ACTION ITEM »
In the records below, the lines from the one containing "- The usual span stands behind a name" through the last are to be reproduced exactly and alone.

GIVEN RECORDS »
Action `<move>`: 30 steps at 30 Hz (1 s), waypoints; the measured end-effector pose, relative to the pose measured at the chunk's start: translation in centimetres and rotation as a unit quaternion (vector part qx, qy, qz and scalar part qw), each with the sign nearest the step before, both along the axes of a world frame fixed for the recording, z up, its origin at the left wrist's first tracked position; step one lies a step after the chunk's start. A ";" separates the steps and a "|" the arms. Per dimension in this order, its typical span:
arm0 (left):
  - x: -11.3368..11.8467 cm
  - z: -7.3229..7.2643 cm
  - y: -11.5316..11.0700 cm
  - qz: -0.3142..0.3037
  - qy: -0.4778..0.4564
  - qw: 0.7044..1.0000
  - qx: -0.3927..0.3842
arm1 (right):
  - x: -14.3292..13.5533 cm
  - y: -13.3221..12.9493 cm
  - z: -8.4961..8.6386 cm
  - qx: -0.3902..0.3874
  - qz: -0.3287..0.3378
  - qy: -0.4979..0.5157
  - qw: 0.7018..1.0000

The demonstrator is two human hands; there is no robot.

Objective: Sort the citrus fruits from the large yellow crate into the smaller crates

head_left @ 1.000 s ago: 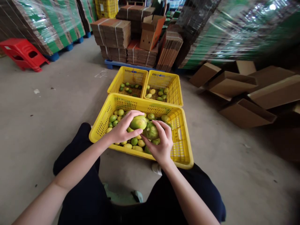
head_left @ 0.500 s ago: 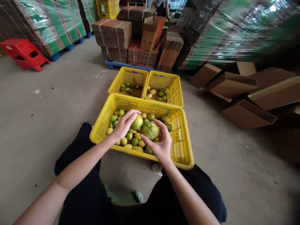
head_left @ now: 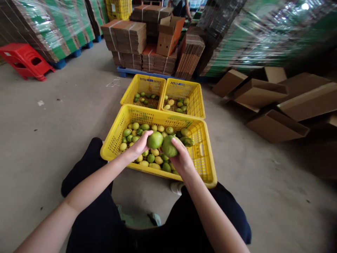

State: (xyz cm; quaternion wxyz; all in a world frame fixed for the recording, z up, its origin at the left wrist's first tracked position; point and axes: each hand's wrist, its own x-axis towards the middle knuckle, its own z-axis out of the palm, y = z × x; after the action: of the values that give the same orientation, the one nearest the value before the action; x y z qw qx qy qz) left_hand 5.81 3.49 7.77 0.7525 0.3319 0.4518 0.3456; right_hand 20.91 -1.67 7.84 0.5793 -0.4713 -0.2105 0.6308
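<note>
My left hand point(head_left: 140, 144) is closed round a smooth light-green citrus fruit point(head_left: 155, 140). Beside it, my right hand point(head_left: 182, 159) grips a larger, rougher dark-green citrus fruit point(head_left: 169, 146), thumb on top. Both fruits are held close together above the near yellow crate point(head_left: 116, 130). Yellow and green lemons point(head_left: 155, 166) cover much of that crate's left and middle floor, partly hidden by my hands. A long dark-green fruit point(head_left: 186, 141) lies to the right of my right hand's fruit.
Two smaller-looking yellow crates, left point(head_left: 126, 92) and right point(head_left: 198, 100), stand behind, with some fruit inside. Bundled flat cartons point(head_left: 123, 37) sit on a blue pallet point(head_left: 147, 72). Open cardboard boxes point(head_left: 259, 93) lie right; a red stool point(head_left: 27, 62) stands left. A person point(head_left: 181, 7) is at the back.
My right hand has gone from spread around the dark-green fruit to gripping it, and the fruit has turned. My left hand has shifted from over the light-green fruit to its left side.
</note>
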 end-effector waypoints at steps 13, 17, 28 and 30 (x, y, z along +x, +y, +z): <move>-0.1 0.6 0.9 0.139 -0.137 0.973 -0.122 | 0.9 0.1 -0.7 -0.042 -0.003 0.060 0.997; 0.0 0.4 0.8 0.168 -0.159 0.957 -0.175 | 1.1 0.0 -0.3 -0.044 0.005 0.095 0.995; -0.1 0.2 0.9 0.230 -0.145 0.935 -0.228 | -0.9 0.0 1.5 -0.142 -0.140 0.189 0.962; -0.2 0.6 0.8 0.227 -0.159 0.933 -0.229 | -1.0 -0.1 1.9 -0.150 -0.145 0.185 0.960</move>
State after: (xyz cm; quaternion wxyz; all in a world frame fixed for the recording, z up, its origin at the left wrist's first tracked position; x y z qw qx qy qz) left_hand 5.56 4.34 8.36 0.7714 -0.0199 0.4563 0.4431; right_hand 19.91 -1.73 9.74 0.6162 -0.4531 0.0680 0.6407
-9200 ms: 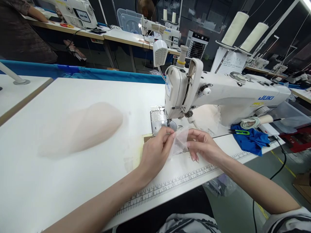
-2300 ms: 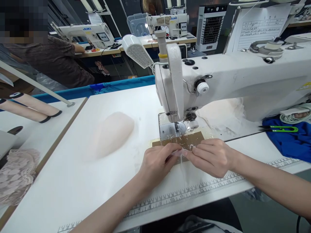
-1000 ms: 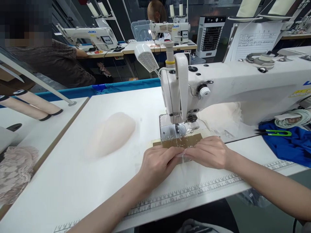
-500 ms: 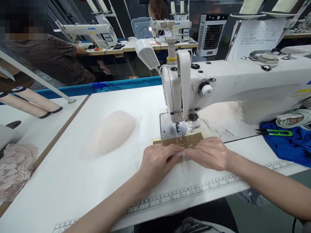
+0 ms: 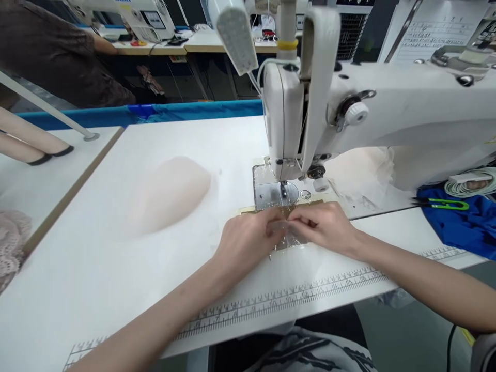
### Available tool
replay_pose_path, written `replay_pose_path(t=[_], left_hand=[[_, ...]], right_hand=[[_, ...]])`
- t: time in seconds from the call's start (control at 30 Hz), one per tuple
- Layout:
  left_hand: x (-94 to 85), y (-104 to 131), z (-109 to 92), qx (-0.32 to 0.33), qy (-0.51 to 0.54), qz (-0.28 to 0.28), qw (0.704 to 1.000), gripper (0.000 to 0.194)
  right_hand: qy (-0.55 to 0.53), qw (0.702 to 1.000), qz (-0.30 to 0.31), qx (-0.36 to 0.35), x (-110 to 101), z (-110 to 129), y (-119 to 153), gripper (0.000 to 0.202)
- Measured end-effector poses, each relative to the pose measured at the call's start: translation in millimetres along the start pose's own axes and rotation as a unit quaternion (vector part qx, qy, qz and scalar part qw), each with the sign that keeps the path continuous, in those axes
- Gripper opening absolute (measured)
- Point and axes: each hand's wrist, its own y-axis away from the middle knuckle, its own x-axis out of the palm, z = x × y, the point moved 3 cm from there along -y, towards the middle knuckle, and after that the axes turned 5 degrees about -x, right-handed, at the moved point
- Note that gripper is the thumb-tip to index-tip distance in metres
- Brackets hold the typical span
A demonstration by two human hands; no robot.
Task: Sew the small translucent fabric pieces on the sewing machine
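My left hand (image 5: 248,235) and my right hand (image 5: 327,227) meet just in front of the sewing machine's needle plate (image 5: 267,194). Both have their fingers pinched on a small piece of thin, sheer fabric (image 5: 281,225). Beneath the fingers a brown strip (image 5: 289,243) with a clear, shiny covering lies on the table. The presser foot (image 5: 284,191) stands just beyond the fingertips. A pale beige fabric piece (image 5: 170,194) lies flat to the left of my hands.
White sewing machine (image 5: 387,103) at right, with sheer fabric (image 5: 362,173) under its arm. Green snips (image 5: 445,204) rest on blue cloth (image 5: 461,225). Lace (image 5: 13,243) lies at far left. A printed ruler (image 5: 271,307) runs along the front edge. A person's sleeve (image 5: 58,57) shows at upper left.
The view has moved closer to the machine. Both hands have lifted slightly, their fingertips now raised around the sheer fabric; my right hand's fingers are more bent.
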Motion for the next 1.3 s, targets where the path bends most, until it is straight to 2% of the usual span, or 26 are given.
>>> replay_pose_path(t=[0.07, 0.13, 0.2, 0.27, 0.33, 0.43, 0.57, 0.67, 0.73, 0.83, 0.93, 1.03, 1.3], left_hand=[[1.1, 1, 0, -0.004, -0.033, -0.028, 0.999, 0.023], [-0.2, 3, -3, 0.032, -0.082, -0.076, 0.993, 0.034], [-1.4, 6, -7, 0.092, -0.14, -0.131, 0.977, 0.032], [-0.7, 10, -12, 0.154, -0.185, -0.166, 0.956, 0.021], [1.6, 16, -17, 0.208, -0.214, -0.182, 0.937, 0.013], [6.1, 24, -23, 0.254, -0.248, -0.178, 0.918, 0.016], [9.8, 30, -26, 0.246, -0.253, -0.152, 0.923, 0.019], [9.6, 29, -26, 0.237, -0.245, -0.142, 0.929, 0.022], [8.5, 26, -24, 0.23, -0.222, -0.133, 0.938, 0.023], [7.8, 17, -17, 0.216, -0.175, -0.118, 0.953, 0.024], [8.3, 10, -11, 0.212, -0.161, -0.116, 0.957, 0.024], [8.5, 8, -9, 0.215, -0.173, -0.121, 0.954, 0.025], [8.3, 9, -12, 0.205, -0.211, -0.123, 0.948, 0.028]], right_hand=[[0.017, 0.999, 0.0, 0.03, 2, -4, -3, 0.014], [0.034, 0.998, 0.003, 0.049, 2, -6, -6, 0.013], [0.045, 0.997, 0.007, 0.058, 2, -6, -9, 0.012], [0.048, 0.997, 0.011, 0.066, 1, -7, -10, 0.012], [0.043, 0.996, 0.016, 0.074, 1, -7, -11, 0.012], [0.038, 0.996, 0.018, 0.077, 1, -9, -12, 0.014], [0.063, 0.997, 0.008, 0.047, 1, -11, -10, 0.015], [0.146, 0.989, 0.032, -0.002, -5, -11, -7, 0.025], [0.245, 0.969, 0.041, 0.0, -12, -13, -4, 0.026], [0.368, 0.929, 0.017, 0.021, -24, -15, -3, 0.026], [0.345, 0.938, 0.014, -0.029, -23, -9, -3, 0.026], [0.296, 0.951, 0.049, -0.072, -12, -1, -1, 0.031], [0.339, 0.935, 0.066, -0.079, -4, -1, 1, 0.032]])
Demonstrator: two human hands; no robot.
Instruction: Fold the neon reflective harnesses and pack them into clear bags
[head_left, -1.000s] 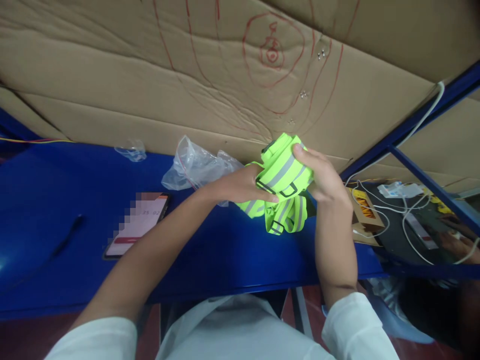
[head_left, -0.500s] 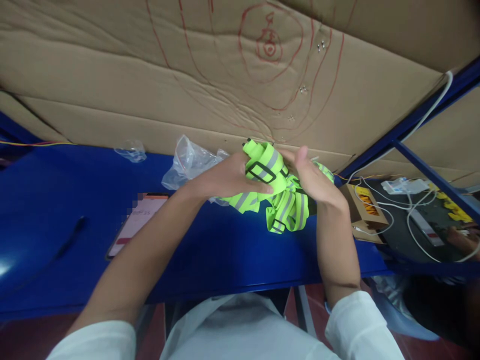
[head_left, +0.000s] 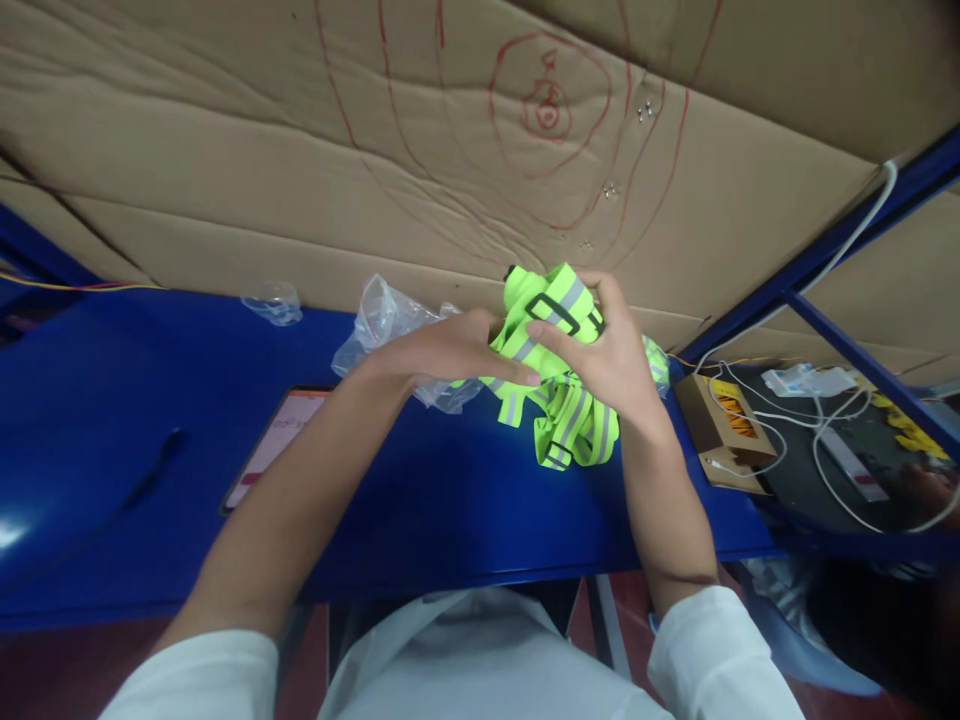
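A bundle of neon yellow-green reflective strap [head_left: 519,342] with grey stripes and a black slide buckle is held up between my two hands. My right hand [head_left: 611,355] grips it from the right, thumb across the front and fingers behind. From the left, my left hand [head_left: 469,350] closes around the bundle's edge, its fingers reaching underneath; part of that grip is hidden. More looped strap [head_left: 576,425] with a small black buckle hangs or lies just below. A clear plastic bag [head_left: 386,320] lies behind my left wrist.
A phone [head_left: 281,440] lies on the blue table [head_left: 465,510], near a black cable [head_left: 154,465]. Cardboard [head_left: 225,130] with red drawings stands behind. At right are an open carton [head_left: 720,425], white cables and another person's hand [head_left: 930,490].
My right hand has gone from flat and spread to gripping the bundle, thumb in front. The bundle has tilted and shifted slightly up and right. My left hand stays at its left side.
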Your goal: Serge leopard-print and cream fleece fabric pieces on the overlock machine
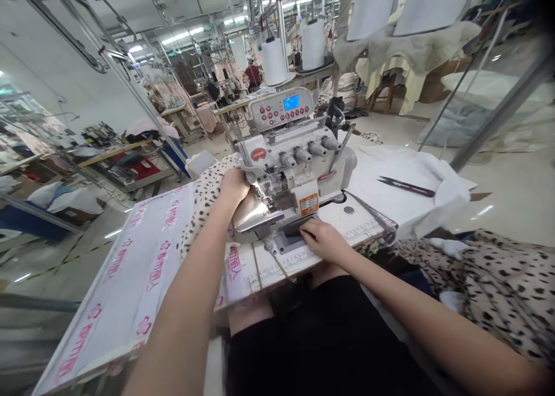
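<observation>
An overlock sewing machine [299,159] with a lit blue display stands in front of me. My left hand [235,186] is curled closed on black-spotted cream fabric [208,193], at the left of the machine's shiny metal cover [258,211]. Its fingertips are partly hidden beside the machine head. My right hand [323,241] lies at the front of the machine bed, by a dark recessed plate [288,238]. Its fingers are bent and pressed together, and what they pinch, if anything, does not show. Narrow olive strips [256,266] hang over the table's front edge.
Dark-handled thread snips [407,186] lie on white cloth [390,165] to the right. A heap of spotted fabric [498,286] is at the lower right. Thread cones [274,60] stand behind the machine. Printed white covering [143,257] spreads over the left table. Another person [252,75] is far back.
</observation>
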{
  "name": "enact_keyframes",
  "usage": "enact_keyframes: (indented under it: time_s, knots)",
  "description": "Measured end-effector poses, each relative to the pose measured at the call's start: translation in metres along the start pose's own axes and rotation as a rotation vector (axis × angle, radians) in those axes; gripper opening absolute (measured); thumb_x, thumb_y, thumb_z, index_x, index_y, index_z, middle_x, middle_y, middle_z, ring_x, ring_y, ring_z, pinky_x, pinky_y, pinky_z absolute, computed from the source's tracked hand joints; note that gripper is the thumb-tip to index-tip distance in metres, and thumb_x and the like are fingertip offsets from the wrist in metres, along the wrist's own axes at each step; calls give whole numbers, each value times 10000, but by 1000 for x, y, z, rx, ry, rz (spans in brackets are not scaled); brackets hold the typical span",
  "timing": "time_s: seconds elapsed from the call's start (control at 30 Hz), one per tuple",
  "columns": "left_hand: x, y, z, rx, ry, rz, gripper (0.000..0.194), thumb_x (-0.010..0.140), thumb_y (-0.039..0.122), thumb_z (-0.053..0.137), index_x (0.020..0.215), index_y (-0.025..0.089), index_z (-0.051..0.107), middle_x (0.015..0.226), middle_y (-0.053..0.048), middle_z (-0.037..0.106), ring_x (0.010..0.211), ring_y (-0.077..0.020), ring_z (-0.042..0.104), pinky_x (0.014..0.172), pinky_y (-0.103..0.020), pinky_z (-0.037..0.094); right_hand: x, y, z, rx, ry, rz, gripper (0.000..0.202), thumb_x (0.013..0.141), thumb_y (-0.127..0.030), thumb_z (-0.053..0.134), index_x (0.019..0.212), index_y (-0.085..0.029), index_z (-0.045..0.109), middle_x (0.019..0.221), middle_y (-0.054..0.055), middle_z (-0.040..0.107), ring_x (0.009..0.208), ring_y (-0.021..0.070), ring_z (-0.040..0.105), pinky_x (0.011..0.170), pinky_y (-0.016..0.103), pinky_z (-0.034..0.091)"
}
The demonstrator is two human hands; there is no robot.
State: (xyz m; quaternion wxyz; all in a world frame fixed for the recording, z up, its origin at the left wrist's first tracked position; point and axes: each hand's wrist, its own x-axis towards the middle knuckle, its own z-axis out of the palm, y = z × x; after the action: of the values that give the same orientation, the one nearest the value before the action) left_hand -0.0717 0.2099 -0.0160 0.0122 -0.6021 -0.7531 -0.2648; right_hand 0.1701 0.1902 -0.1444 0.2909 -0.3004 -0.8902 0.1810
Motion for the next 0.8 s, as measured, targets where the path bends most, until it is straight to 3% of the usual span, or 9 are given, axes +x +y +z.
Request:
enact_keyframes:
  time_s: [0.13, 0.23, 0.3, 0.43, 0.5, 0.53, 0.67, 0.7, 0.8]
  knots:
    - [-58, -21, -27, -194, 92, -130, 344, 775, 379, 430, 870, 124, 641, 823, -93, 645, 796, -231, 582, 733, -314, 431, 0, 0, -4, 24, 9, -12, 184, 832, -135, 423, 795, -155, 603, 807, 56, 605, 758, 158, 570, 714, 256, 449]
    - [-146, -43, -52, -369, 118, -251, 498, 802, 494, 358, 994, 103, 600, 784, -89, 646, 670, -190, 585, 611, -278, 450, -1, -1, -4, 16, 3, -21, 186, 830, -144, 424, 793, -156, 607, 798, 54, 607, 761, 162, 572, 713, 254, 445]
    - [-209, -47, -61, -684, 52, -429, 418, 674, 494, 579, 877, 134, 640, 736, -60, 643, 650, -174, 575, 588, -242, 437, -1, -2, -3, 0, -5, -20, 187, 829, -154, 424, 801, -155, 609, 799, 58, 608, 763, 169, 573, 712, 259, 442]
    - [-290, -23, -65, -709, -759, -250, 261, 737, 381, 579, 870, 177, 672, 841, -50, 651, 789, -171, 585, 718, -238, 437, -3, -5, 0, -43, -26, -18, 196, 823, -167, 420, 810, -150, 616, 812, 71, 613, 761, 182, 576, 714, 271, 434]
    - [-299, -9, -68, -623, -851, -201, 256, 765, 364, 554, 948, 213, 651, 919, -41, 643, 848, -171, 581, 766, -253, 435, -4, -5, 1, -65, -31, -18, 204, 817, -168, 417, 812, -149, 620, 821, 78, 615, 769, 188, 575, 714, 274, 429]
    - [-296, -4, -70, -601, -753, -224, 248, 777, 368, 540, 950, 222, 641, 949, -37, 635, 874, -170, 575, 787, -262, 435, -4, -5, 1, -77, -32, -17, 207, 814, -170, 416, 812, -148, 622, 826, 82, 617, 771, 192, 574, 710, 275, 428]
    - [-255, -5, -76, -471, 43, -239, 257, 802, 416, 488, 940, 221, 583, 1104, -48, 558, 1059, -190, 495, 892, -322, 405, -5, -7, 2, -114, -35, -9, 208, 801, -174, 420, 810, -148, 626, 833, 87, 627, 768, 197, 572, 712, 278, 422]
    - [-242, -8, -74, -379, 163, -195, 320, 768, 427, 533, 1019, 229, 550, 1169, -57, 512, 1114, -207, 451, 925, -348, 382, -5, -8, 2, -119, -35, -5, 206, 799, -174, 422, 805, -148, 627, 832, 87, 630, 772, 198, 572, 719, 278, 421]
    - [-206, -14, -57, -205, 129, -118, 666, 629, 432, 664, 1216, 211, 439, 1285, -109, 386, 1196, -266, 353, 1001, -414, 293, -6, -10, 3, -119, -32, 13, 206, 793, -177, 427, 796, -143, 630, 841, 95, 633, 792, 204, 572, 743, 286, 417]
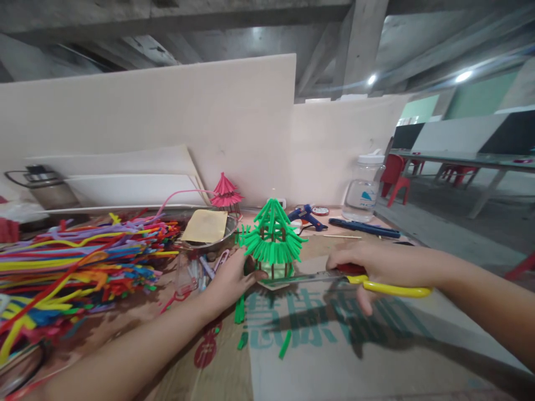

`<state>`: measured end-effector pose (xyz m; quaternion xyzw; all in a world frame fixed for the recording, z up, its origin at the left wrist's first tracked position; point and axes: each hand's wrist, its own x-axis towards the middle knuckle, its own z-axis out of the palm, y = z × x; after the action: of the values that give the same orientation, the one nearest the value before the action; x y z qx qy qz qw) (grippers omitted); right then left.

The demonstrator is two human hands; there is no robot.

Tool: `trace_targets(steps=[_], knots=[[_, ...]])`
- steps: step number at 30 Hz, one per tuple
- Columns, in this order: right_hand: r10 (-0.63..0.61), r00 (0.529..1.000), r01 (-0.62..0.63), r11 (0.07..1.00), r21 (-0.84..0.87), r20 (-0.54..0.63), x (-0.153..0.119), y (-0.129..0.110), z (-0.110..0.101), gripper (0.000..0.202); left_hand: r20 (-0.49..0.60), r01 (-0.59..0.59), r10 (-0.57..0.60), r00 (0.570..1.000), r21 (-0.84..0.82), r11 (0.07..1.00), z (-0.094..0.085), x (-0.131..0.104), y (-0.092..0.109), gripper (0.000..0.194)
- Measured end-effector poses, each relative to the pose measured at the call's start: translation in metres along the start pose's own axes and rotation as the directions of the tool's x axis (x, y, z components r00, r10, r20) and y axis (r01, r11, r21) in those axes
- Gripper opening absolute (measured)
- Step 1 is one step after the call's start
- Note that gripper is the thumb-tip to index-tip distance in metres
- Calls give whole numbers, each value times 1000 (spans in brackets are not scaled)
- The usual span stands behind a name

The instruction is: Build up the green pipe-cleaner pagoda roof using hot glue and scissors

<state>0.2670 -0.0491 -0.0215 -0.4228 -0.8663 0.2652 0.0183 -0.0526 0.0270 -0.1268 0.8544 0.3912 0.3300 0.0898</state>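
Observation:
In the middle stands a small pavilion model [273, 245] with two tiers of bright green pipe-cleaner roofing on thin brown posts. My left hand [234, 275] is closed on its base at the left side, thumb toward the front. My right hand [371, 264] grips a pair of scissors [397, 288] with yellow and red on the handles. Their blades point left, across the front of the model's base close to my left thumb; whether they touch it I cannot tell. Cut green pieces [285, 344] lie on the board below the model.
A heap of coloured pipe cleaners [83, 262] covers the left side. Behind are a pink pavilion model [225, 192], a yellow card [204, 225] on a round dish, a blue glue gun [309, 216], a water bottle [363, 189] and a dark blue tool [363, 227].

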Motion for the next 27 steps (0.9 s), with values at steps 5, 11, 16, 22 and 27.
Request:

RESPONSE AREA »
- The usual span stands behind a name

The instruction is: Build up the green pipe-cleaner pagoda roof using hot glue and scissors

<state>0.2670 -0.0491 -0.0215 -0.4228 -0.8663 0.2652 0.0183 -0.0526 0.0270 -0.1268 0.8544 0.3912 0.3300 0.0898</state>
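Observation:
In the middle stands a small pavilion model [273, 245] with two tiers of bright green pipe-cleaner roofing on thin brown posts. My left hand [234, 275] is closed on its base at the left side, thumb toward the front. My right hand [371, 264] grips a pair of scissors [397, 288] with yellow and red on the handles. Their blades point left, across the front of the model's base close to my left thumb; whether they touch it I cannot tell. Cut green pieces [285, 344] lie on the board below the model.
A heap of coloured pipe cleaners [83, 262] covers the left side. Behind are a pink pavilion model [225, 192], a yellow card [204, 225] on a round dish, a blue glue gun [309, 216], a water bottle [363, 189] and a dark blue tool [363, 227].
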
Motion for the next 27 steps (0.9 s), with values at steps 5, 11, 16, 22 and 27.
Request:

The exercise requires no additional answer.